ACTIVITY:
Set down, exactly as written, every line from the top of the records below to the line containing "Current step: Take", both ends included, and no others.

○ ○ ○

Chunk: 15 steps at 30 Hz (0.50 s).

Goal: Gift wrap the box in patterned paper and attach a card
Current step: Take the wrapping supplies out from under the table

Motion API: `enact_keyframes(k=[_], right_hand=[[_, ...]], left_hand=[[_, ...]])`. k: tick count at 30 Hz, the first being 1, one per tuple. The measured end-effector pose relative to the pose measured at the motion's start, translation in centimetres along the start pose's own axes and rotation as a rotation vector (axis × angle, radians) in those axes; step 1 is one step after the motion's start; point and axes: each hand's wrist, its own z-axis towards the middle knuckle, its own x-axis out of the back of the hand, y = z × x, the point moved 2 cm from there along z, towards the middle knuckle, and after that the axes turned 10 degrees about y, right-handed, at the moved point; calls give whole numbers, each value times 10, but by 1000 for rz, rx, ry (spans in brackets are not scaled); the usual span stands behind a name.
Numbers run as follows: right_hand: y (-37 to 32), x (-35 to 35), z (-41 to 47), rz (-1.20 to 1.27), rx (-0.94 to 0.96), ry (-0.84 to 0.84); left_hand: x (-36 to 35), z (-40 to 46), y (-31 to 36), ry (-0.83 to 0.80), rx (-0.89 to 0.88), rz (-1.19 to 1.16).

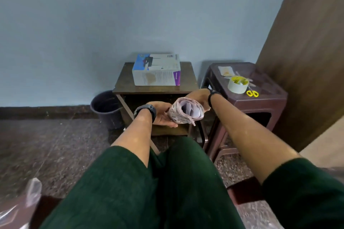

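Note:
A white, blue and purple cardboard box [156, 70] lies on a small dark wooden table [126, 83] against the wall. In front of the table I hold a roll of pink patterned paper [183, 111], its open end facing me. My right hand [198, 96] grips the roll from the far right side. My left hand [163, 115] lies under and against its left side, palm up, fingers mostly hidden by the roll. A small cream card [226, 70] rests on the brown plastic stool [268, 98] to the right.
On the stool stand a roll of clear tape [238, 84] and yellow-handled scissors [252, 93]. A dark bin [106, 108] sits on the floor left of the table. A wooden door [307, 52] is on the right. Clear plastic wrap [33, 191] lies at bottom left.

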Motion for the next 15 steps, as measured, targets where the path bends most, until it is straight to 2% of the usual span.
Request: enact_keyframes(k=[6,11,15], right_hand=[[-9,36,-52,-225,-42,98],[-11,58,-83,-134,-20,138],[-7,67,-98,-125,0,178]], left_hand=[[-3,-55,20,-123,-93,-7],[-19,-80,47,-143,-247,138],[-39,-84,61,-80,-348,210]])
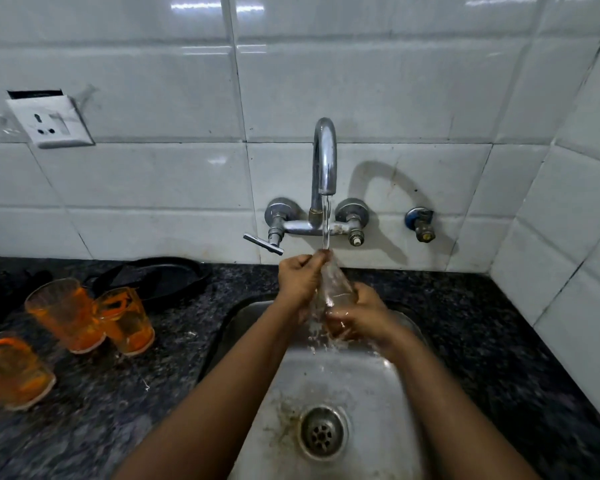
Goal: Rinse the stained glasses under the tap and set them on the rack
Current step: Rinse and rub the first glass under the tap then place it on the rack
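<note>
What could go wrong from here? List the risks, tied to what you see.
1. The wet clear glass, tilted under the running tap between left hand and right hand, may slip into the steel sink.
2. Three orange-stained glasses crowd the counter; reaching for one could topple another.

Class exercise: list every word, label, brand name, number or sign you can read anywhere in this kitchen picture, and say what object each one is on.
None: no readable text shows anywhere.
Wall socket: plain, no lettering visible.
Tap: no brand mark can be made out.
Orange-stained glasses: no print visible.
Clear glass held by the left hand and right hand: blurred by water, nothing legible.
</note>
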`<state>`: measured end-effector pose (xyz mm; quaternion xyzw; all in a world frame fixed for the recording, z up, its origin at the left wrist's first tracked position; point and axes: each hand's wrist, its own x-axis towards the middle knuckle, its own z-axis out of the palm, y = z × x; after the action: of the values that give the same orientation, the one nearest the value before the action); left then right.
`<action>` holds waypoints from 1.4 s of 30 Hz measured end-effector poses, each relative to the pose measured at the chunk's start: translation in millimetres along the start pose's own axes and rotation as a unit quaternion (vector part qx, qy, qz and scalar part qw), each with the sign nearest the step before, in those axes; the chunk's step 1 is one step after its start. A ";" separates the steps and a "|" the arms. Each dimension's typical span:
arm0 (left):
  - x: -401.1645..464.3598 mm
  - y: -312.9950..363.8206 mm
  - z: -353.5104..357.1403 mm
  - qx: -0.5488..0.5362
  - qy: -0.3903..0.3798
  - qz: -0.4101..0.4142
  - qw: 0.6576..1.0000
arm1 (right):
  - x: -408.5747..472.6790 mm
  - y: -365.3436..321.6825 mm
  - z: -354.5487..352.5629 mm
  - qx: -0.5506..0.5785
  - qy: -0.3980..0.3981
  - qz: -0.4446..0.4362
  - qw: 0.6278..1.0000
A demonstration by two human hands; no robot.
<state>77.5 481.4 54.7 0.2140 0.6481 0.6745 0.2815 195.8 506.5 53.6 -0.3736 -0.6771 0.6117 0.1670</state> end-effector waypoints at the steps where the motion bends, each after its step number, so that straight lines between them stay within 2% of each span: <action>1: 0.6 1.1 -3.6 -0.045 -0.024 -0.012 0.999 | -0.7 1.1 -4.9 0.139 -0.041 0.044 0.989; 2: 0.9 2.0 -6.6 -0.059 -0.043 -0.016 0.997 | -2.1 1.1 -6.0 0.182 -0.056 0.058 0.980; 3: 1.2 1.7 -7.0 -0.038 -0.050 -0.015 0.998 | -1.9 1.8 -1.1 0.147 -0.032 0.056 0.987; 4: 1.3 1.8 -5.0 0.003 -0.045 -0.014 0.999 | -3.8 2.3 6.5 0.027 0.011 0.028 0.999; 5: 1.4 1.9 -1.7 0.056 -0.026 -0.008 0.998 | -4.8 2.7 16.3 -0.176 0.068 -0.007 0.982; 6: 0.0 3.8 1.6 0.104 0.006 0.006 0.995 | -5.3 4.4 26.4 -0.359 0.124 -0.040 0.924; 7: -0.9 4.9 3.9 0.124 0.030 0.028 0.991 | -3.7 9.5 31.5 -0.439 0.169 -0.074 0.879; 8: -2.2 6.0 3.9 0.117 0.036 0.052 0.991 | -2.3 13.7 31.5 -0.441 0.168 -0.088 0.877; 9: -2.7 7.2 1.9 0.094 0.026 0.069 0.993 | 0.5 14.7 26.2 -0.342 0.125 -0.083 0.928; 10: -4.2 8.3 -2.0 0.057 0.001 0.071 0.996 | 1.1 12.1 17.5 -0.160 0.064 -0.055 0.983; 11: -6.9 9.3 -6.3 0.010 -0.036 0.059 0.998 | 2.7 10.2 9.0 0.008 -0.012 -0.007 1.000; 12: -9.1 10.1 -9.9 -0.018 -0.070 0.047 0.996 | 3.0 11.3 3.5 0.128 -0.078 0.033 0.988; 13: -9.7 10.5 -11.3 -0.010 -0.090 0.043 0.995 | 2.6 13.4 1.4 0.152 -0.095 0.047 0.983; 14: -9.3 10.6 -9.3 0.030 -0.088 0.047 0.995 | 3.2 15.2 4.1 0.106 -0.064 0.047 0.991; 15: -8.2 9.8 -5.3 0.094 -0.072 0.053 0.992 | 2.0 15.9 11.2 -0.030 -0.010 0.018 0.999; 16: -8.3 9.7 -0.7 0.162 -0.042 0.065 0.984 | 0.3 15.5 19.9 -0.227 0.068 -0.013 0.971; 17: -7.8 8.7 3.2 0.200 -0.008 0.074 0.977 | 0.2 14.7 26.1 -0.370 0.132 -0.051 0.918; 18: -7.4 6.1 4.8 0.196 0.007 0.080 0.977 | 0.1 16.6 28.5 -0.413 0.177 -0.085 0.889; 19: -6.4 3.3 3.7 0.159 0.002 0.085 0.984 | 3.0 21.0 25.2 -0.390 0.163 -0.100 0.901; 20: -4.6 1.9 0.2 0.114 -0.011 0.090 0.989 | 7.1 20.4 17.5 -0.266 0.117 -0.076 0.954; 21: -3.6 0.9 -4.9 0.074 -0.034 0.085 0.993 | 8.4 18.5 7.8 -0.127 0.046 -0.036 0.990; 22: -2.2 -0.3 -9.9 0.049 -0.054 0.076 0.994 | 9.8 18.0 1.5 -0.005 -0.015 0.014 1.000; 23: -0.8 -2.3 -13.1 0.050 -0.065 0.071 0.994 | 8.9 17.9 -1.3 0.057 -0.050 0.037 0.996; 24: -0.2 -5.1 -12.5 0.064 -0.061 0.065 0.994 | 7.1 17.4 1.3 0.023 -0.034 0.034 0.999; 25: -1.1 -7.4 -8.4 0.090 -0.038 0.050 0.994 | 4.8 17.4 8.2 -0.083 0.006 0.017 0.996; 26: -3.5 -8.3 -2.4 0.119 -0.005 0.036 0.992 | 0.9 14.9 17.9 -0.267 0.073 -0.012 0.961; 27: -5.1 -9.3 3.6 0.141 0.037 0.029 0.989 | -0.8 14.9 27.3 -0.409 0.129 -0.043 0.903; 28: -7.3 -7.9 7.5 0.151 0.073 0.036 0.985 | -1.6 17.5 32.8 -0.453 0.171 -0.074 0.872; 29: -7.5 -7.1 8.1 0.146 0.079 0.051 0.985 | 0.4 21.2 30.9 -0.429 0.157 -0.080 0.886; 30: -6.4 -5.9 5.5 0.120 0.054 0.066 0.989 | 2.6 20.0 23.0 -0.292 0.108 -0.058 0.949; 31: -6.5 -4.7 0.7 0.077 0.010 0.073 0.994 | 4.9 18.2 11.7 -0.120 0.036 -0.017 0.992; 32: -9.5 -3.1 -4.2 0.020 -0.038 0.064 0.997 | 5.1 18.3 2.5 0.025 -0.037 0.024 0.999; 33: -11.6 -1.8 -7.5 -0.014 -0.075 0.054 0.996 | 5.7 20.9 -2.8 0.104 -0.075 0.056 0.990; 34: -12.4 -1.3 -8.6 -0.007 -0.086 0.049 0.995 | 4.8 20.5 -3.2 0.113 -0.080 0.074 0.988; 35: -10.9 -2.5 -7.0 0.033 -0.071 0.044 0.996 | 4.6 20.1 3.4 0.071 -0.048 0.079 0.993; 36: -10.7 -1.9 -3.2 0.103 -0.044 0.040 0.993 | 2.1 18.8 12.8 -0.048 0.007 0.063 0.997; 37: -11.1 -0.4 1.0 0.180 -0.012 0.045 0.983 | 0.1 17.8 21.5 -0.210 0.078 0.031 0.974; 38: -12.9 2.4 5.3 0.224 0.016 0.059 0.973 | -2.0 17.3 27.7 -0.349 0.144 -0.022 0.926; 39: -13.3 2.7 8.8 0.229 0.026 0.085 0.969 | -2.9 17.8 28.7 -0.413 0.184 -0.071 0.889; 40: -14.3 3.9 10.1 0.213 0.018 0.113 0.970 | -1.6 17.0 25.0 -0.399 0.193 -0.102 0.890; 42: -14.0 7.1 3.7 0.180 -0.050 0.166 0.968 | 2.4 10.8 11.4 -0.333 0.157 -0.103 0.924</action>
<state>89.7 475.0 63.0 0.3997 0.6992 0.5724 0.1544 189.7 499.9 40.5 -0.4270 -0.8417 0.2639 0.1989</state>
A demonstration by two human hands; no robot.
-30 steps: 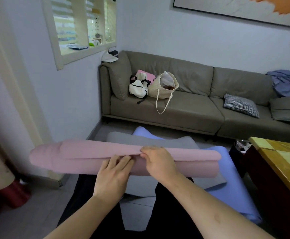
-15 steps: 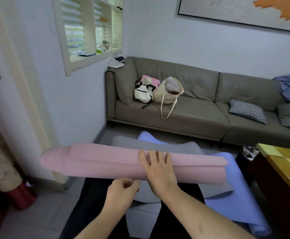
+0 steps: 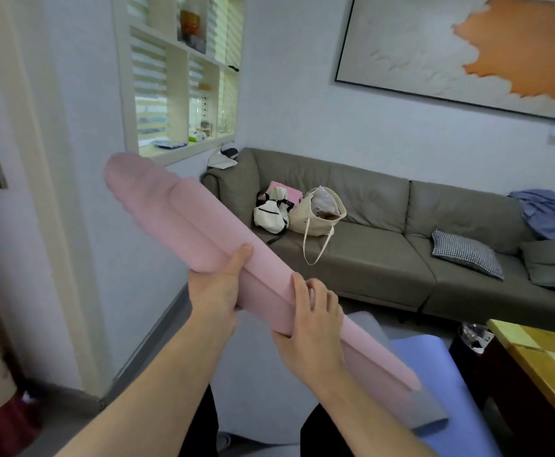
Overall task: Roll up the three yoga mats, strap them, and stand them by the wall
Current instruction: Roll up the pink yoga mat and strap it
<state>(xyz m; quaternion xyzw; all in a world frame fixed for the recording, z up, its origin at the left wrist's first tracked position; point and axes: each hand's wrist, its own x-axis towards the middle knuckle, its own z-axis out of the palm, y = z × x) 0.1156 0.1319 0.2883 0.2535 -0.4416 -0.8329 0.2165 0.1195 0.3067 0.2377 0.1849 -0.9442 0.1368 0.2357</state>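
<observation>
pink mat (image 3: 200, 239) rolled, held up off the floor, tilted high end toward the window | left hand (image 3: 215, 291) wrapped round its middle, thumb on top | right hand (image 3: 315, 324) curled round it just below | grey mat (image 3: 269, 374) and blue mat (image 3: 434, 357) flat on the floor beneath
</observation>
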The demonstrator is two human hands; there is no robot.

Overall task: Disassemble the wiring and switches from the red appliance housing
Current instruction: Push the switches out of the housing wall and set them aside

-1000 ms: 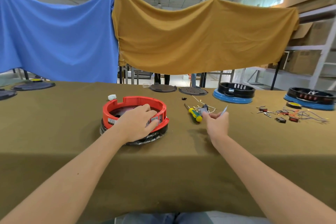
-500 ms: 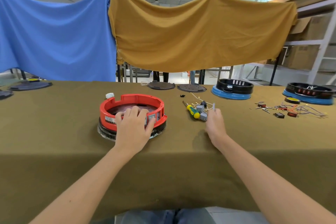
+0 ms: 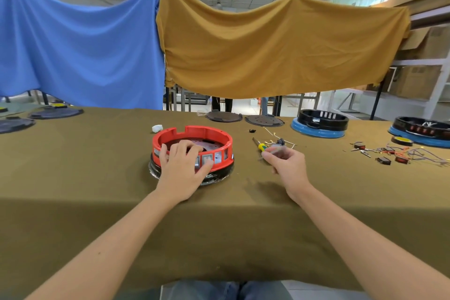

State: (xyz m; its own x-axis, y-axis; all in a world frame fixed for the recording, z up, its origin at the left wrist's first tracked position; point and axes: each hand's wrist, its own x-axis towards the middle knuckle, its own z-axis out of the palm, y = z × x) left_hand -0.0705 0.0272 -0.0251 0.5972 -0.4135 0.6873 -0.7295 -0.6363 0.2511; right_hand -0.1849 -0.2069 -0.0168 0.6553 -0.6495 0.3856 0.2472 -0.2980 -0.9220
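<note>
while left hand (image 3: 181, 168) stays curled on red housing (image 3: 214, 133), right hand (image 3: 288, 165) curls leftward, grip contents blurred.

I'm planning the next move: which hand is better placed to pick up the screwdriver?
Likely right. The right hand is just beside the screwdriver, though blur hides whether it holds anything; the left hand grips the red housing.

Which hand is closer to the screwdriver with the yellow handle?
The right hand. It hovers just beside the yellow-handled screwdriver, on the person's side, fingers blurred. The left hand grips the round red plastic housing, farther off to the screwdriver's left.
</note>
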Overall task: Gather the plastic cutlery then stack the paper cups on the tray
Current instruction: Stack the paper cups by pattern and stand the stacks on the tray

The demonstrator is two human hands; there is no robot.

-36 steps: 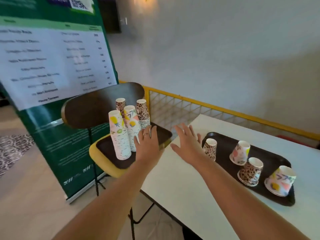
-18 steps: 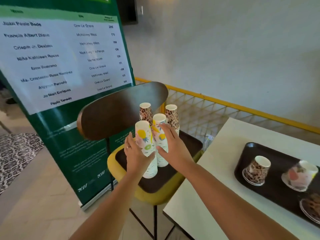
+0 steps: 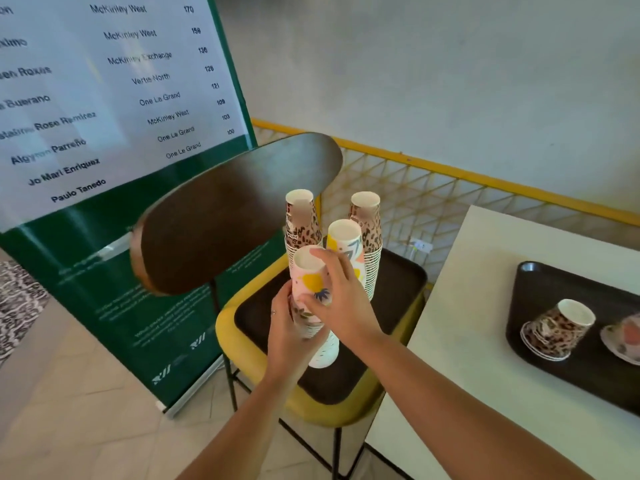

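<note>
Head view, single entry.

Centre of frame: a tall stack of floral cups [image 3: 310,299], inverted, is gripped by both hands. The left hand [image 3: 289,332] is wrapped round the stack's lower part from the left side, fingers closed on it. The right hand [image 3: 341,303] is curled over the upper cups, thumb at front, fingertips [image 3: 318,253] reaching the top edge; it is closed on the same stack. The foot of the stack [image 3: 323,353] appears to rest on, or just above, a dark tray [image 3: 398,292] lying on a yellow chair seat [image 3: 242,348].

Behind the hands, upper centre: three further stacks are noted on the same tray, two leopard-print [image 3: 301,220] [image 3: 367,220] and one floral [image 3: 346,244], close together and just beside the held stack.

Right of frame: a white table [image 3: 460,323] carries a second dark tray [image 3: 540,285] with a short leopard-print stack [image 3: 557,327], tilted, and a floral cup [image 3: 623,337] cut off at the frame edge. No plastic cutlery is seen anywhere.

Risks, as judged:
- The held stack is tall and light; a grip on only the upper cups may separate it, leaving lower cups behind or dropping them.
- The neighbouring stacks stand near enough to be knocked over by the right hand or wrist.
- The chair tray overhangs the seat at the right; a sideways pull could shift it.
- Hard squeezing may crush the paper walls.
</note>
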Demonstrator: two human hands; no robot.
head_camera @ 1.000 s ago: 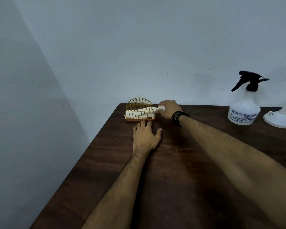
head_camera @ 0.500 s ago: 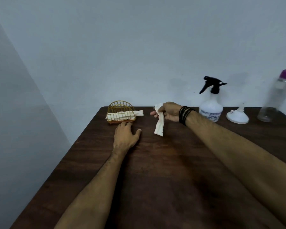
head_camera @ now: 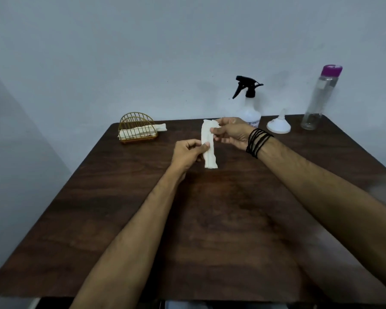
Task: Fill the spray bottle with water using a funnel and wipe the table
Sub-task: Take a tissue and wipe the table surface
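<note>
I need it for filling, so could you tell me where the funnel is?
The white funnel sits upside down at the table's far right, between the spray bottle and clear bottle.

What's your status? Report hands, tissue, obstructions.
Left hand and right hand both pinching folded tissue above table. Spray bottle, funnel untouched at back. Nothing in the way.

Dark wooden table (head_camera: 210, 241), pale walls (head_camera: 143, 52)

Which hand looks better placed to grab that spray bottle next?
Probably the right hand: it is just in front of the spray bottle. The left hand is farther away, though both are pinching the tissue.
</note>
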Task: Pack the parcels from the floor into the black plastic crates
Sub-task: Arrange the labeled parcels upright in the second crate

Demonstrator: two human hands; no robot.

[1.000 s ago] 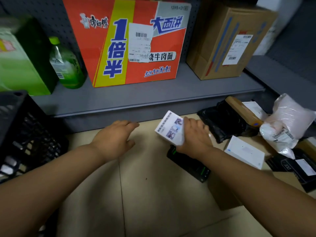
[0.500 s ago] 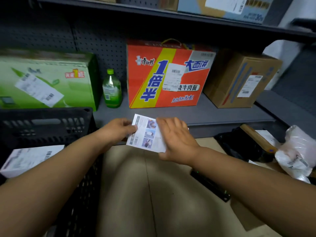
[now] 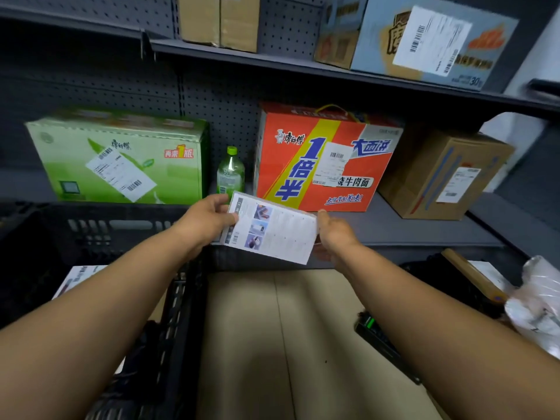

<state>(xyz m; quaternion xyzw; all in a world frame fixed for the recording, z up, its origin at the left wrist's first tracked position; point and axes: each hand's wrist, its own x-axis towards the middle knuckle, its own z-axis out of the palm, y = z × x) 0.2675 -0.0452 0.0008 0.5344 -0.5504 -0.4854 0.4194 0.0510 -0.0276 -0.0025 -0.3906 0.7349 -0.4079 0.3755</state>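
Item: flat white printed box [image 3: 269,228], stiff card, glossy. Lifted off the floor within the last second; passed from right hand [image 3: 333,234] alone to both, left hand [image 3: 206,218] pinching the near edge, right gripping the far. Held mid-air beside black plastic crate [image 3: 91,231], lattice-walled; drop-in judged next. White parcel [image 3: 78,278] already inside.

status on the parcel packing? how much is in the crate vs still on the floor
Done: at least one white parcel already lies in the black crate on the left. In hand: both the left hand and right hand hold a flat white box up in front of the shelf, not yet in the crate. Left: a black bag, a clear plastic bag and a black device remain on the floor at right.
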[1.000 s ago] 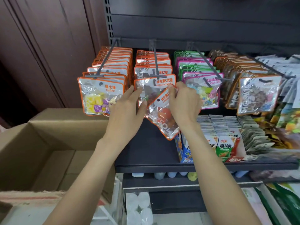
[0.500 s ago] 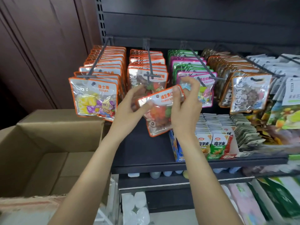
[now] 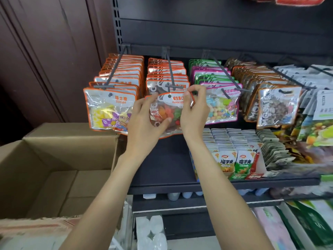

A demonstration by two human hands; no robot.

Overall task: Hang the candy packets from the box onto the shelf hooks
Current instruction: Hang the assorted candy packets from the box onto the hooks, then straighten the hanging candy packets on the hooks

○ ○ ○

ANSWER FOR THE TASK:
Chunk: 15 steps at 30 Hz (0.50 s).

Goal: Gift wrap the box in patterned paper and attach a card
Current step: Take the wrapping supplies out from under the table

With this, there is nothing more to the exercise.